PROBLEM TO SOLVE: Please make an exact transcription of all the data that follows.

SUPPLIED INFORMATION:

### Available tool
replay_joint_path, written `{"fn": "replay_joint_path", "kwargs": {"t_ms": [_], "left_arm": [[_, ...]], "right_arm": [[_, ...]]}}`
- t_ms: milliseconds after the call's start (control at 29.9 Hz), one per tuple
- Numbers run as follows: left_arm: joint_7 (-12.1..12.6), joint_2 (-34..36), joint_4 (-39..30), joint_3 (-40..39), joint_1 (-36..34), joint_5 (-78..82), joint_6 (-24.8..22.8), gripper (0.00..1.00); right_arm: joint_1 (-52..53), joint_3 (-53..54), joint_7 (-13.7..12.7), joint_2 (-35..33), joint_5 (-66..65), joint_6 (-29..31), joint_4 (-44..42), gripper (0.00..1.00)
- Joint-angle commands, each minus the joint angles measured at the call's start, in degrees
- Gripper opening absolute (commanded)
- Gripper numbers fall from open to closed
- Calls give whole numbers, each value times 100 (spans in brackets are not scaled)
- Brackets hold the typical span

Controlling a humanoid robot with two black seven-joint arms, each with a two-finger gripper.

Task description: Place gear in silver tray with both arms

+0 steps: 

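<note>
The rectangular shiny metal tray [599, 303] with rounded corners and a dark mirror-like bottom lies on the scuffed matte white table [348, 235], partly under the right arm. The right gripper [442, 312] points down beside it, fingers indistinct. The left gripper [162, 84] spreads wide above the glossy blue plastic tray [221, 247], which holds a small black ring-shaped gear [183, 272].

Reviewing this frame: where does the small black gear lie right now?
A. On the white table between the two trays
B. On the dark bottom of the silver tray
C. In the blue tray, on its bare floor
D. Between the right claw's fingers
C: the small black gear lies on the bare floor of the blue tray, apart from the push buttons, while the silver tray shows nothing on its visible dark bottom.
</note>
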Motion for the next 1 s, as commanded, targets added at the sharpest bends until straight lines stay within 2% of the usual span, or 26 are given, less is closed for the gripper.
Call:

SOLUTION TO THE PROBLEM:
### Available tool
replay_joint_path, written `{"fn": "replay_joint_path", "kwargs": {"t_ms": [_], "left_arm": [[_, ...]], "right_arm": [[_, ...]]}}`
- t_ms: milliseconds after the call's start (control at 29.9 Hz), one per tuple
- Numbers run as follows: left_arm: joint_7 (-12.1..12.6), joint_2 (-34..36), joint_4 (-39..30), joint_3 (-40..39), joint_1 (-36..34), joint_5 (-78..82), joint_6 (-24.8..22.8), gripper (0.00..1.00); right_arm: joint_1 (-52..53), joint_3 (-53..54), joint_7 (-13.7..12.7), joint_2 (-35..33), joint_5 (-66..65), joint_6 (-29..31), joint_4 (-44..42), gripper (0.00..1.00)
- Joint-angle commands, each minus the joint angles measured at the call's start, in degrees
- Gripper opening absolute (commanded)
- Gripper numbers fall from open to closed
- Calls give whole numbers, each value times 100 (spans in brackets are not scaled)
- Brackets hold the typical span

Controlling a humanoid robot with two black seven-joint arms, each with a two-finger gripper.

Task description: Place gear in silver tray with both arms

+0 steps: 

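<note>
The rectangular shiny metal tray [599, 303] with rounded corners and a dark mirror-like bottom lies on the scuffed matte white table [348, 235], partly under the right arm. The right gripper [442, 312] points down beside it, fingers indistinct. The left gripper [162, 84] spreads wide above the glossy blue plastic tray [221, 247], which holds a small black ring-shaped gear [183, 272].

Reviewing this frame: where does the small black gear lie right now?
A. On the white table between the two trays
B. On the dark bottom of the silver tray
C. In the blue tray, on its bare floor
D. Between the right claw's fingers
C: the small black gear lies on the bare floor of the blue tray, apart from the push buttons, while the silver tray shows nothing on its visible dark bottom.
</note>
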Motion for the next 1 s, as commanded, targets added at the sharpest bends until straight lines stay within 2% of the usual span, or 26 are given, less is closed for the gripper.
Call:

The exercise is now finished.